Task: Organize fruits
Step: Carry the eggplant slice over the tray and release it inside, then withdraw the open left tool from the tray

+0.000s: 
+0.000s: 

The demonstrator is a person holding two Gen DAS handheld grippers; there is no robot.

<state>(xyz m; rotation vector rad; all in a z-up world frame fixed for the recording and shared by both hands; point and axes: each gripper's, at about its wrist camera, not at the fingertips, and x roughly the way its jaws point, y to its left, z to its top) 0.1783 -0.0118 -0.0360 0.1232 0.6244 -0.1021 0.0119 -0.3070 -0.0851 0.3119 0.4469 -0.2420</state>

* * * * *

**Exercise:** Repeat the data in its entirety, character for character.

**The completed task:**
Task: Organize fruits
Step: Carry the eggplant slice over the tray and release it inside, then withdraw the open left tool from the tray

+0.000s: 
+0.000s: 

The demonstrator is a person holding two Gen DAS handheld grippers; there is no robot.

<state>(xyz m; rotation vector rad; all in a z-up world frame fixed for the recording and shared by both hands; point and axes: each gripper's, at about its wrist camera, not at the fingertips, and x roughly the way its jaws point, y to its left, z to its top) 0.1783 -0.0118 -0.0360 0.1232 0.6244 -0.1021 0.0119 -0.3070 -0.0851 0.3119 0.4469 -0.2420</state>

No further answer will be given.